Welcome! Log In Create A New Profile

Advanced

Consistent hashing in PHP and Java

Posted by Vicente Aguilar 
Vicente Aguilar
Consistent hashing in PHP and Java
August 27, 2010 09:30AM
Hi

At work we're setting up a multi-layered cluster with a 1st line of web/proxy/cache servers (nginx+memcached) and several layers of PHP-FPM and Tomcat application servers. At the moment we're using memcached just to cache raw HTML pages, not serialized objects: upon a request nginx checks if that URL (key) is on memcached and then serves it, else it proxies the request to the appropriate app server which serves it and saves it to memcached. Pretty basic memcached usage.

The problem is that we can't get the PHP, Java and nginx implementations to work together, the PHP and Java consistent hashing algorithms don't seem to match.

We're using:

- nginx: http://wiki.nginx.org/NginxHttpUpstreamConsistentHash
- PHP: PECL:memcache http://pecl.php.net/package/memcache
- Java: spymemcached http://code.google.com/p/spymemcached/

Both the nginx and PHP implementations match, any HTML representation saved by PHP is retrieved by nginx from the same memcached server; but spymemcached's implementation seems to be different and with 2 memcached server only matches 50% of the time, so it's a completely different algorithm and the matches are random. We're using the nginx patch and PECL:memcached with their default configuration, and as for spymemcached we've tried the NATIVE_HASH, CRC32_HASH and KETAMA_HASH algorithms but none of them matches nginx' and PHP's hashing.

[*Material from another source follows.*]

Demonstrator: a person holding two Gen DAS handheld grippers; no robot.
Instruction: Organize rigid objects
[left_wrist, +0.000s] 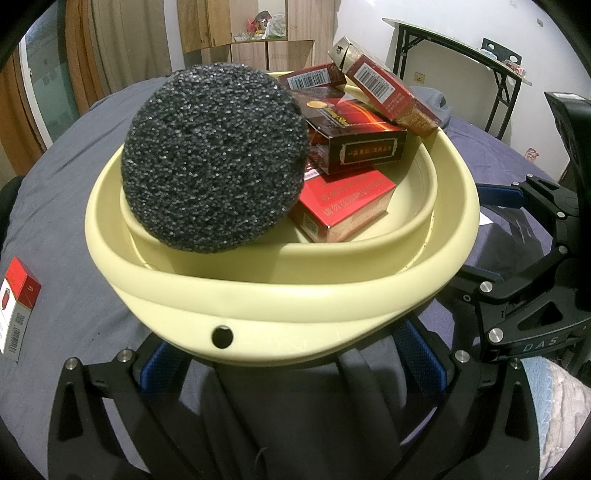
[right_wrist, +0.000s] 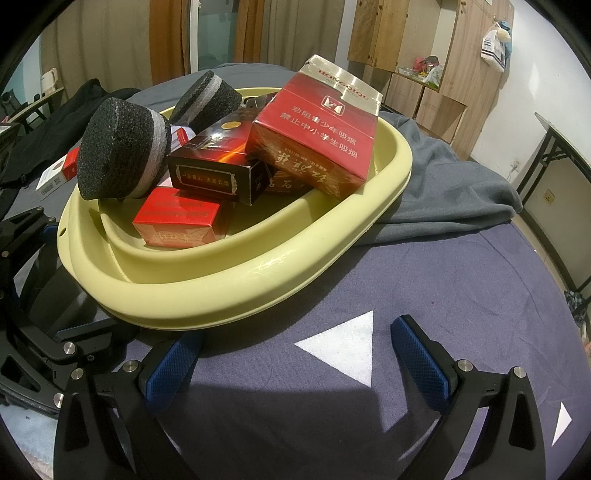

Anybody else here is using memcached in Java and PHP and got them to work together? I've searched the list and this question has been raised several times but haven't find any definitive answer, just the obvious "different libraries may use different hashing implementations". We don't mind switching to other libraries.

Thanks in advance.

Regards

--
Vicente Aguilar <[email protected]> | http://www.bisente.com
Matt Ingenthron
Re: Consistent hashing in PHP and Java
August 27, 2010 07:50PM
Hi Vicente,

Vicente Aguilar wrote:
> Hi
>
> At work we're setting up a multi-layered cluster with a 1st line of
> web/proxy/cache servers (nginx+memcached) and several layers of
> PHP-FPM and Tomcat application servers. At the moment we're using
> memcached just to cache raw HTML pages, not serialized objects: upon a
> request nginx checks if that URL (key) is on memcached and then serves
> it, else it proxies the request to the appropriate app server which
> serves it and saves it to memcached. Pretty basic memcached usage.
>
> The problem is that we can't get the PHP, Java and nginx
> implementations to work together, the PHP and Java consistent hashing
> algorithms don't seem to match.

We (Dustin Sallings and Steve Yen mainly) did a lot of testing in
spymemcached to ensure the hashing was the same between it and libketama
in the most recent release. There is a very large test of these in
spymemcached. In the process a bug was found and fixed, but it was a
very minor bug.

It was compared to what libmemcached is doing with it's hashing and it's
been well verified. More below...

>
> We're using:
>
> - nginx: http://wiki.nginx.org/NginxHttpUpstreamConsistentHash
> http://www.google.com/url?sa=D&q=http://wiki.nginx.org/NginxHttpUpstreamConsistentHash&usg=AFQjCNHc6onwPil5pzVr3imuikObHBbz9w
> - PHP: PECL:memcache http://pecl.php.net/package/memcache
> - Java: spymemcached http://code.google.com/p/spymemcached/
>
> Both the nginx and PHP implementations match, any HTML representation
> saved by PHP is retrieved by nginx from the same memcached server; but
> spymemcached's implementation seems to be different and with 2
> memcached server only matches 50% of the time, so it's a completely
> different algorithm and the matches are random. We're using the nginx
> patch and PECL:memcached with their default configuration, and as for
> spymemcached we've tried the NATIVE_HASH, CRC32_HASH and KETAMA_HASH
> algorithms but none of them matches nginx' and PHP's hashing.
>
> Anybody else here is using memcached in Java and PHP and got them to
> work together? I've searched the list and this question has been
> raised several times but haven't find any definitive answer, just the
> obvious "different libraries may use different hashing
> implementations". We don't mind switching to other libraries.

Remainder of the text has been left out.